Reproduce each line of the data exactly as it is.

# # # # #

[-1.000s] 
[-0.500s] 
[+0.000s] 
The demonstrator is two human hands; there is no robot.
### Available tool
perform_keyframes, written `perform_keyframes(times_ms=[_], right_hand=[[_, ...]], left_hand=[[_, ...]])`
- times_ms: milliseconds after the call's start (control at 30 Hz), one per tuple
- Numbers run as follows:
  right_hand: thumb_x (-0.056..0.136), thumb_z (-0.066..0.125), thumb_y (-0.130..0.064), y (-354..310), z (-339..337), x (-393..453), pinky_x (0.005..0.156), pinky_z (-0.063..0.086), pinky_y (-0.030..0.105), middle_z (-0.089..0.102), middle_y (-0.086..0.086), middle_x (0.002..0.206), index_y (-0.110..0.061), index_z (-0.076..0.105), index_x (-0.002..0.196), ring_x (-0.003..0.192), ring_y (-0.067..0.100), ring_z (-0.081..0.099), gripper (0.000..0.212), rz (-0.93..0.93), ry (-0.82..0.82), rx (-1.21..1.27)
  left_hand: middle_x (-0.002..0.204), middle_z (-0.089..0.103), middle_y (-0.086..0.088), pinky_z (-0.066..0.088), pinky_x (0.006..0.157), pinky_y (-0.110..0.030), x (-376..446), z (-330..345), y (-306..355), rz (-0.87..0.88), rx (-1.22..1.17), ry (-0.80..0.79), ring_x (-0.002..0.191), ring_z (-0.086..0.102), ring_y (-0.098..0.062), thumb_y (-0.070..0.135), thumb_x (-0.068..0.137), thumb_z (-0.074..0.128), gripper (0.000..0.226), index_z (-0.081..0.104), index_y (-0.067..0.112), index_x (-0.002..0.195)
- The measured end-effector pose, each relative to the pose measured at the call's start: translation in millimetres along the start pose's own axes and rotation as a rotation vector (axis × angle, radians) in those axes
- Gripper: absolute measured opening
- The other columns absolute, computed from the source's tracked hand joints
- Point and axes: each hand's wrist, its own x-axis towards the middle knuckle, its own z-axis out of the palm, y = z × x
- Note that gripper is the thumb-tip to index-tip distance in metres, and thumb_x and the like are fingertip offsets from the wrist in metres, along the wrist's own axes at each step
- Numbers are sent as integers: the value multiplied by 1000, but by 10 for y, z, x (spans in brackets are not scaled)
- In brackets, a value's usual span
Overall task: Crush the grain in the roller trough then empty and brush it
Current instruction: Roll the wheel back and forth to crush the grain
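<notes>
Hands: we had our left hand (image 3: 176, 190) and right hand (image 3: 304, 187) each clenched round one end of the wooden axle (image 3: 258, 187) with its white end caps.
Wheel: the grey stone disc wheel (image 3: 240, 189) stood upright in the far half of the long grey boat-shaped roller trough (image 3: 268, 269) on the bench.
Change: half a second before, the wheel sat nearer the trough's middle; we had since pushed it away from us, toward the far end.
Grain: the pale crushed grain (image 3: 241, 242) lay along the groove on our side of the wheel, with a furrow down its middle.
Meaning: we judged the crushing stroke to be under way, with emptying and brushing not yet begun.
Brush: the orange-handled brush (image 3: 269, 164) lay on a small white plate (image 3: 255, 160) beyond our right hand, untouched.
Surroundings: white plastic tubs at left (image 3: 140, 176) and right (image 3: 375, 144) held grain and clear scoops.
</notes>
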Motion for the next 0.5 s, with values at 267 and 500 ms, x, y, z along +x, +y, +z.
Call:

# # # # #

## Answer section:
[-1.000s] 
[-0.500s] 
[+0.000s] 
The demonstrator is two human hands; there is no robot.
### Available tool
perform_keyframes, written `perform_keyframes(times_ms=[_], right_hand=[[_, ...]], left_hand=[[_, ...]])`
- times_ms: milliseconds after the call's start (control at 30 Hz), one per tuple
- Numbers run as follows:
  right_hand: thumb_x (-0.056..0.136), thumb_z (-0.066..0.125), thumb_y (-0.130..0.064), y (-354..310), z (-339..337), x (-393..453), pinky_x (0.005..0.156), pinky_z (-0.063..0.086), pinky_y (-0.030..0.105), middle_z (-0.089..0.102), middle_y (-0.086..0.086), middle_x (0.002..0.206), index_y (-0.110..0.061), index_z (-0.076..0.105), index_x (-0.002..0.196), ring_x (-0.003..0.192), ring_y (-0.067..0.100), ring_z (-0.081..0.099), gripper (0.000..0.212), rz (-0.93..0.93), ry (-0.82..0.82), rx (-1.21..1.27)
  left_hand: middle_x (-0.002..0.204), middle_z (-0.089..0.103), middle_y (-0.086..0.088), pinky_z (-0.066..0.088), pinky_x (0.006..0.157), pinky_y (-0.110..0.030), x (-376..446), z (-330..345), y (-306..355), rz (-0.87..0.88), rx (-1.22..1.17), ry (-0.80..0.79), ring_x (-0.002..0.191), ring_z (-0.086..0.102), ring_y (-0.098..0.062), thumb_y (-0.070..0.135), thumb_x (-0.068..0.137), thumb_z (-0.074..0.128), gripper (0.000..0.226), index_z (-0.081..0.104), index_y (-0.067..0.112), index_x (-0.002..0.195)
- The measured end-effector pose, each relative to the pose measured at the call's start: translation in millimetres along the start pose's own axes and rotation as a rotation vector (axis × angle, radians) in those axes
- Gripper: absolute measured opening
- The other columns absolute, computed from the source's tracked hand joints
- Point and axes: each hand's wrist, its own x-axis towards the middle knuckle, its own z-axis out of the palm, y = z × x
- Note that gripper is the thumb-tip to index-tip distance in metres, and thumb_x and the like are fingertip offsets from the wrist in metres, along the wrist's own axes at each step
- Numbers are sent as integers: the value multiplied by 1000, but by 10 for y, z, x (spans in brackets are not scaled)
- In brackets, a value's usual span
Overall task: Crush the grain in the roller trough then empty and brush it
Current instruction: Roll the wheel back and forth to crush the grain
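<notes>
Hands: we had our left hand (image 3: 176, 190) and right hand (image 3: 304, 187) each clenched round one end of the wooden axle (image 3: 258, 187) with its white end caps.
Wheel: the grey stone disc wheel (image 3: 240, 189) stood upright in the far half of the long grey boat-shaped roller trough (image 3: 268, 269) on the bench.
Change: half a second before, the wheel sat nearer the trough's middle; we had since pushed it away from us, toward the far end.
Grain: the pale crushed grain (image 3: 241, 242) lay along the groove on our side of the wheel, with a furrow down its middle.
Meaning: we judged the crushing stroke to be under way, with emptying and brushing not yet begun.
Brush: the orange-handled brush (image 3: 269, 164) lay on a small white plate (image 3: 255, 160) beyond our right hand, untouched.
Surroundings: white plastic tubs at left (image 3: 140, 176) and right (image 3: 375, 144) held grain and clear scoops.
</notes>
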Motion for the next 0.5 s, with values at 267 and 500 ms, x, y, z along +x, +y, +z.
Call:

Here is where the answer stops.